-- EXERCISE DETAILS --
Only certain lines below are wanted: those starting at the line containing "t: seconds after" and ending at the line containing "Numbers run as", both included, each retyped exactly.

-- RECORDS --
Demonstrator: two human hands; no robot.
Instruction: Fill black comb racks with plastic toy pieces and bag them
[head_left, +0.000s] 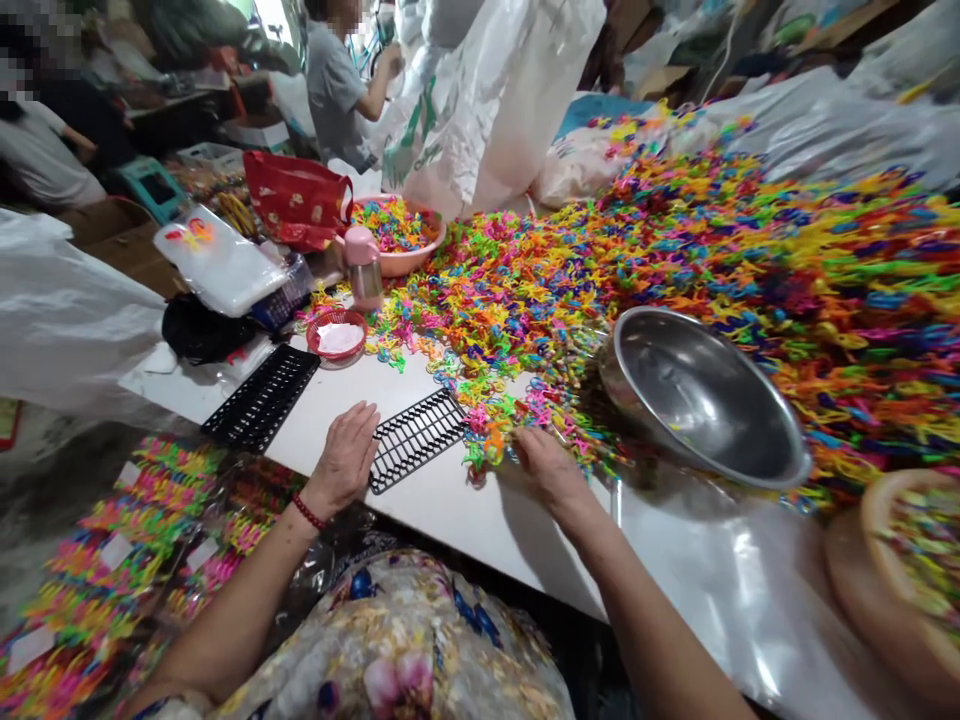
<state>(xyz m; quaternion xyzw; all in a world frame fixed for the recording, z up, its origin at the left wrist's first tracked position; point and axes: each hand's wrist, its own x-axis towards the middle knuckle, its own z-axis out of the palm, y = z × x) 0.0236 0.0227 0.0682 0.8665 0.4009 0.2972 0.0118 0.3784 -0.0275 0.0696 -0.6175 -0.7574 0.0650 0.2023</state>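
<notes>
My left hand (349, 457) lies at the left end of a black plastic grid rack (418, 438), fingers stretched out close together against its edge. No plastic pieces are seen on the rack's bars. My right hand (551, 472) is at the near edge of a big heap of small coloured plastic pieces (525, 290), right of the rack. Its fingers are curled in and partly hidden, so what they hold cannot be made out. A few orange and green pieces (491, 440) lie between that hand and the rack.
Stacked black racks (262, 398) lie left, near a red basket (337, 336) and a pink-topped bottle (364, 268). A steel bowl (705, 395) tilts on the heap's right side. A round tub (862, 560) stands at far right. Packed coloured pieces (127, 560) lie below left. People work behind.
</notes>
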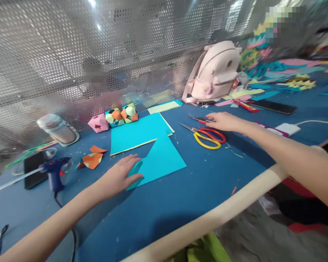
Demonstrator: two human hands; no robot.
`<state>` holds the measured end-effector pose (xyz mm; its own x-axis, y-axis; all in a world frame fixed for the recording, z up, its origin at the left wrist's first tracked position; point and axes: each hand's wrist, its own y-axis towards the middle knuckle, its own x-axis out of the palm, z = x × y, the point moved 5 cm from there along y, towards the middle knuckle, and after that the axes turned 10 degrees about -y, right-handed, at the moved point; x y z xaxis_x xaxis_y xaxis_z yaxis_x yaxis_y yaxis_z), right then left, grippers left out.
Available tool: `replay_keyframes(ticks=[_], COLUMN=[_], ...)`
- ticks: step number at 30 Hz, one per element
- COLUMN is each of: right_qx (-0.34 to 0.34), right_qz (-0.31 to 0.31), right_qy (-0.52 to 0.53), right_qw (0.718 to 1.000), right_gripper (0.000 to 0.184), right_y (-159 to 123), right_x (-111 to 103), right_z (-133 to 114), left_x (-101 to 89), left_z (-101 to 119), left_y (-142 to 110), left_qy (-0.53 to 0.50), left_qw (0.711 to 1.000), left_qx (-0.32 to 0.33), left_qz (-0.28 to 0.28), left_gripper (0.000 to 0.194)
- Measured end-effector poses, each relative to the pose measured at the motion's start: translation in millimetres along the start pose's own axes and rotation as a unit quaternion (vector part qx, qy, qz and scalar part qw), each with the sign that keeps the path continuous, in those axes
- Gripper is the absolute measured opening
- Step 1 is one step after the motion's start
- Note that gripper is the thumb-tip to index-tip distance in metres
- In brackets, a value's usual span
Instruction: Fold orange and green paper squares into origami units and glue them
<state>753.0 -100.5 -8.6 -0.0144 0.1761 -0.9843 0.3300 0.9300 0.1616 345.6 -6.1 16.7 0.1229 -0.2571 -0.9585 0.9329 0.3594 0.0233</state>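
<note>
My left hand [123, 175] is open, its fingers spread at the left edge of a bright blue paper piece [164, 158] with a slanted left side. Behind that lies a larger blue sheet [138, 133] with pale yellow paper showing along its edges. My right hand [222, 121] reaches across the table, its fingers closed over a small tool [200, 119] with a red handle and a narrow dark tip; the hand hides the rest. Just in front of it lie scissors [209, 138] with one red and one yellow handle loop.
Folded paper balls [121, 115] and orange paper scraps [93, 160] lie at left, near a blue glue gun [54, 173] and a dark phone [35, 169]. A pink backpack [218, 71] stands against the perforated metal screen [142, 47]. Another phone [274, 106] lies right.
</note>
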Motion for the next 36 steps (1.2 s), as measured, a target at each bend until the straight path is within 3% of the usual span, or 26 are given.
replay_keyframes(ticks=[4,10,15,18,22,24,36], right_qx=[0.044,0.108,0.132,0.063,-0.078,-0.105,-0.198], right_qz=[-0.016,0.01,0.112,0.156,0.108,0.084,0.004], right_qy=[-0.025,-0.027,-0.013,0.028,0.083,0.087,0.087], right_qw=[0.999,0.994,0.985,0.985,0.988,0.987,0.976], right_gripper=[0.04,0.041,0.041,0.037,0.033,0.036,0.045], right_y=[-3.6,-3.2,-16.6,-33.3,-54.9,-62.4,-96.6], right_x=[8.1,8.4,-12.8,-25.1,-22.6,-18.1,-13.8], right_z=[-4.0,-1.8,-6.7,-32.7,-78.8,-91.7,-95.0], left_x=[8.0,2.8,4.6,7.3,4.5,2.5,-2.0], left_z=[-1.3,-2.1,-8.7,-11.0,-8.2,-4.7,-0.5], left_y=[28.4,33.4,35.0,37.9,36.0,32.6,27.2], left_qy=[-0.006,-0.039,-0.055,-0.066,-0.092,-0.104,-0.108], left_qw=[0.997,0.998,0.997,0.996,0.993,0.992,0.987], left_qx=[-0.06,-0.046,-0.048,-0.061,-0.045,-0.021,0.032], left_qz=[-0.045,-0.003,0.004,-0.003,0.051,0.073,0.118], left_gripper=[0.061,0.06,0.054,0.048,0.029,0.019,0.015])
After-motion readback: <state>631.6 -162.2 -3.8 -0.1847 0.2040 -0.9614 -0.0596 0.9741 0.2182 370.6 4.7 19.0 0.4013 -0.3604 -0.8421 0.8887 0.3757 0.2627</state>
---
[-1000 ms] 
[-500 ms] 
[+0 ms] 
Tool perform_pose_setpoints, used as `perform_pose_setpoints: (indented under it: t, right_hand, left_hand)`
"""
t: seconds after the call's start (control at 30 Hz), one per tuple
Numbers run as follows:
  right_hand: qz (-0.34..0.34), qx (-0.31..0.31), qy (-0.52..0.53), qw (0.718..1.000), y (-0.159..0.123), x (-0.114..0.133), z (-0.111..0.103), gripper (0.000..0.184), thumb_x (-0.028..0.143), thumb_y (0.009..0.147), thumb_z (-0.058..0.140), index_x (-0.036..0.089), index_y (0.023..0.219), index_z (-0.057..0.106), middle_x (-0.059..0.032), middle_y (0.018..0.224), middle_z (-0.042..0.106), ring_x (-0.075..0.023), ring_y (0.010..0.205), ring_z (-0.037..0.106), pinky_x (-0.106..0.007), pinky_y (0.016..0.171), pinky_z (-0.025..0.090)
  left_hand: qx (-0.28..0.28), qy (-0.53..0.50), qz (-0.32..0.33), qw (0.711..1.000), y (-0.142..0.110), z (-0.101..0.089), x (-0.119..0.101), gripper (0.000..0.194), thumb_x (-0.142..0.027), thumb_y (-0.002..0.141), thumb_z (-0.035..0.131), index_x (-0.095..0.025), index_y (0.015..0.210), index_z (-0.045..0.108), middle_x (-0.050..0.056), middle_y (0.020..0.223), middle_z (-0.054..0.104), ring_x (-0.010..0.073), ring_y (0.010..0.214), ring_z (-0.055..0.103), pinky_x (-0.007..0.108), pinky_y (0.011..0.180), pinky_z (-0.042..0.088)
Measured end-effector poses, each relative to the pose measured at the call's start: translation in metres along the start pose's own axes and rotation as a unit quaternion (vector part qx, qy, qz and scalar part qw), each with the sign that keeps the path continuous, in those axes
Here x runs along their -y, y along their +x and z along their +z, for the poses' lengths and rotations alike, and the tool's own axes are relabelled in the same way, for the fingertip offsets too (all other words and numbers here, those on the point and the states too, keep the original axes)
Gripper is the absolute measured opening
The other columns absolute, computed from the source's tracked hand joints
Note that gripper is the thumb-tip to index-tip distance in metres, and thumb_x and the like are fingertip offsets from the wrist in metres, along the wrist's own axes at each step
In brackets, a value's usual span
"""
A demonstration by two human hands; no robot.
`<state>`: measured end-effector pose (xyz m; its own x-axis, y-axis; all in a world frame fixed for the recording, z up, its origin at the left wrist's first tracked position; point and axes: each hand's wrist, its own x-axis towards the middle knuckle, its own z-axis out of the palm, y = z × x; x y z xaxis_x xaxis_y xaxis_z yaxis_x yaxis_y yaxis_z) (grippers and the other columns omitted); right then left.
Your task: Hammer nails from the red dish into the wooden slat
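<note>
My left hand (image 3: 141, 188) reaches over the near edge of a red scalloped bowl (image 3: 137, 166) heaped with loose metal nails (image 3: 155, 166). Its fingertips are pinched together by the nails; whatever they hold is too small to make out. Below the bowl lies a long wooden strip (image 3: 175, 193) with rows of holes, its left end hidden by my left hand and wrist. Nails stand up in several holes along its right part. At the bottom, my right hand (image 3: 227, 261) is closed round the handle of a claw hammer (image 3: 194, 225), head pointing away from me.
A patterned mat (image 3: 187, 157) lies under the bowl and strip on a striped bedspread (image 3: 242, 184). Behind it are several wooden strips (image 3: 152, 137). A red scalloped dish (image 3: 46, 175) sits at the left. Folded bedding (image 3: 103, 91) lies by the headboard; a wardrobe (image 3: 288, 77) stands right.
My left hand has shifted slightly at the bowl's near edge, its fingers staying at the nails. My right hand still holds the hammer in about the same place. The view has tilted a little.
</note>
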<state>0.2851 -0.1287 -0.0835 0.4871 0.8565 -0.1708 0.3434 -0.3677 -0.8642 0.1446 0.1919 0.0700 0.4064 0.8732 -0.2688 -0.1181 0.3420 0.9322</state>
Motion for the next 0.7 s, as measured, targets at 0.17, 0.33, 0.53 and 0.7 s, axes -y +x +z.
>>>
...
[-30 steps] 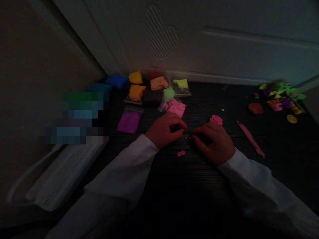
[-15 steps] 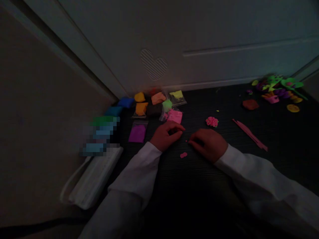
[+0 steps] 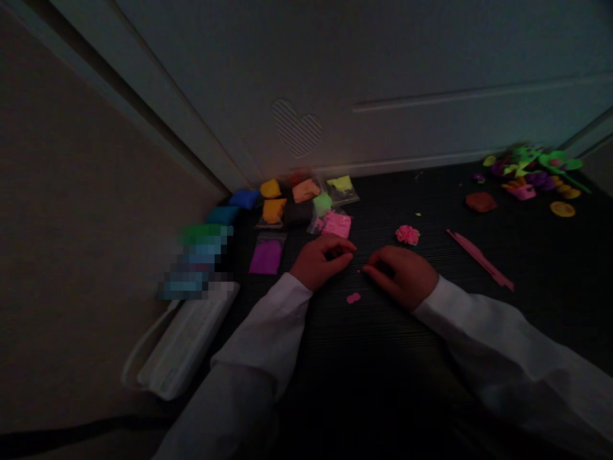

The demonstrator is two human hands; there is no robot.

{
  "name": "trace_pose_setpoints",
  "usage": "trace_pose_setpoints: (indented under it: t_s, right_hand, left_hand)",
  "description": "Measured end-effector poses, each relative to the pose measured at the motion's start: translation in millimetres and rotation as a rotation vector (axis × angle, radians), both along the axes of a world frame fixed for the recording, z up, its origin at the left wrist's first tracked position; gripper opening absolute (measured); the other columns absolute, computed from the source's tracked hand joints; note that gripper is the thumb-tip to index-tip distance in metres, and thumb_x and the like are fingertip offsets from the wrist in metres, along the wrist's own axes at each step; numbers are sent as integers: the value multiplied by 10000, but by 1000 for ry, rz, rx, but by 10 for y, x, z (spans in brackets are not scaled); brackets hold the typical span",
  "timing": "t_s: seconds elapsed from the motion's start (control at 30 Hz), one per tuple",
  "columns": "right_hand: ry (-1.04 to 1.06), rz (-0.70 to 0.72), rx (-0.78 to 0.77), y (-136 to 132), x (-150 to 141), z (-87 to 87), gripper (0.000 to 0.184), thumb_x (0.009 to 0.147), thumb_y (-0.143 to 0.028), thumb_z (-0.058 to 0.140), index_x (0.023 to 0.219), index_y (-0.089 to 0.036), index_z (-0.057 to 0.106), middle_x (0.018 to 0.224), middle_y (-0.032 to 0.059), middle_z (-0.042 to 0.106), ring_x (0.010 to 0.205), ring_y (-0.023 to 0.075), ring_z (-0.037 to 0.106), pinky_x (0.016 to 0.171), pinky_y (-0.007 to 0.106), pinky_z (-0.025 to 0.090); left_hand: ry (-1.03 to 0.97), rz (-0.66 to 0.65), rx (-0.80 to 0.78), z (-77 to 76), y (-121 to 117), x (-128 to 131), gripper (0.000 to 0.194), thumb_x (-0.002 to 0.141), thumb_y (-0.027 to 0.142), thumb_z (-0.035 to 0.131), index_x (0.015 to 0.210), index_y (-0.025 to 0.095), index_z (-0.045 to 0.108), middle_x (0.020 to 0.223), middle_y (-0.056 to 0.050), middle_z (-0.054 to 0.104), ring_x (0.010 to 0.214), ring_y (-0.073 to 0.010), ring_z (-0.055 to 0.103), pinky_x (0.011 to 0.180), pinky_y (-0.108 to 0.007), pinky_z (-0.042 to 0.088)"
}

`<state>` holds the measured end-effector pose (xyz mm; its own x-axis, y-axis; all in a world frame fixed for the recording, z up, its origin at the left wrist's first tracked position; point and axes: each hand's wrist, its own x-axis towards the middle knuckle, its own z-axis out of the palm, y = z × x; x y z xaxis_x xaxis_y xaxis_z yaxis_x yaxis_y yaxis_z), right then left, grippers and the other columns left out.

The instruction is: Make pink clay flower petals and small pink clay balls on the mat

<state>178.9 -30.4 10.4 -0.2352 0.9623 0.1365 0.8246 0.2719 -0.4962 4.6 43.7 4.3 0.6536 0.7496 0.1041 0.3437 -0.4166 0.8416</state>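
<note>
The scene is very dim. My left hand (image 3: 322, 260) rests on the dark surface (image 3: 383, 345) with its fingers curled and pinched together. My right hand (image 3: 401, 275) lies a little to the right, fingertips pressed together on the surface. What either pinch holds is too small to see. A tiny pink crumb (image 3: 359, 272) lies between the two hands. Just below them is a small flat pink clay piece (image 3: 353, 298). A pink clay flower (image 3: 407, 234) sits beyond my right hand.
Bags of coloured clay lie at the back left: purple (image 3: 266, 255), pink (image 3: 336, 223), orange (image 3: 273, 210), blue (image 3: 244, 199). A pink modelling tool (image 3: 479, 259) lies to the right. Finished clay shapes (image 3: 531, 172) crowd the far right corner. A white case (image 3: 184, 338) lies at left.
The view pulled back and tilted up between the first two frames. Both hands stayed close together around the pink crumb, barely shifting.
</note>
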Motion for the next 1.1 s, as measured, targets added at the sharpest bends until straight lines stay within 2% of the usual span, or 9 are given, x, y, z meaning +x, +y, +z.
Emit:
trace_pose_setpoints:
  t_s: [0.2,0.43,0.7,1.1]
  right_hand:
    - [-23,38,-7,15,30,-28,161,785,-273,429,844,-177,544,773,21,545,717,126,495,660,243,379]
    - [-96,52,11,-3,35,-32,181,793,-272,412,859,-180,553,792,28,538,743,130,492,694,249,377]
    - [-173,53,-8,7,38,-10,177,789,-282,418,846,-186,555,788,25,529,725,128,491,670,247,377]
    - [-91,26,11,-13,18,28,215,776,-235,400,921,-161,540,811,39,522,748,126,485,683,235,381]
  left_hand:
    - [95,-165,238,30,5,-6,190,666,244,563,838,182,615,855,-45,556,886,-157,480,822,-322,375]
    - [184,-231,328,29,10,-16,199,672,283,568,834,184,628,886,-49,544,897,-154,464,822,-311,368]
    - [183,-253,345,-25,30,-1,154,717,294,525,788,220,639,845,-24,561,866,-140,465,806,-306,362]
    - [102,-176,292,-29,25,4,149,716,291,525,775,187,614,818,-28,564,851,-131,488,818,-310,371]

-- THE COMPLETED TASK --
t: seconds after the call's start (control at 30 Hz), one per tuple
Numbers run as follows:

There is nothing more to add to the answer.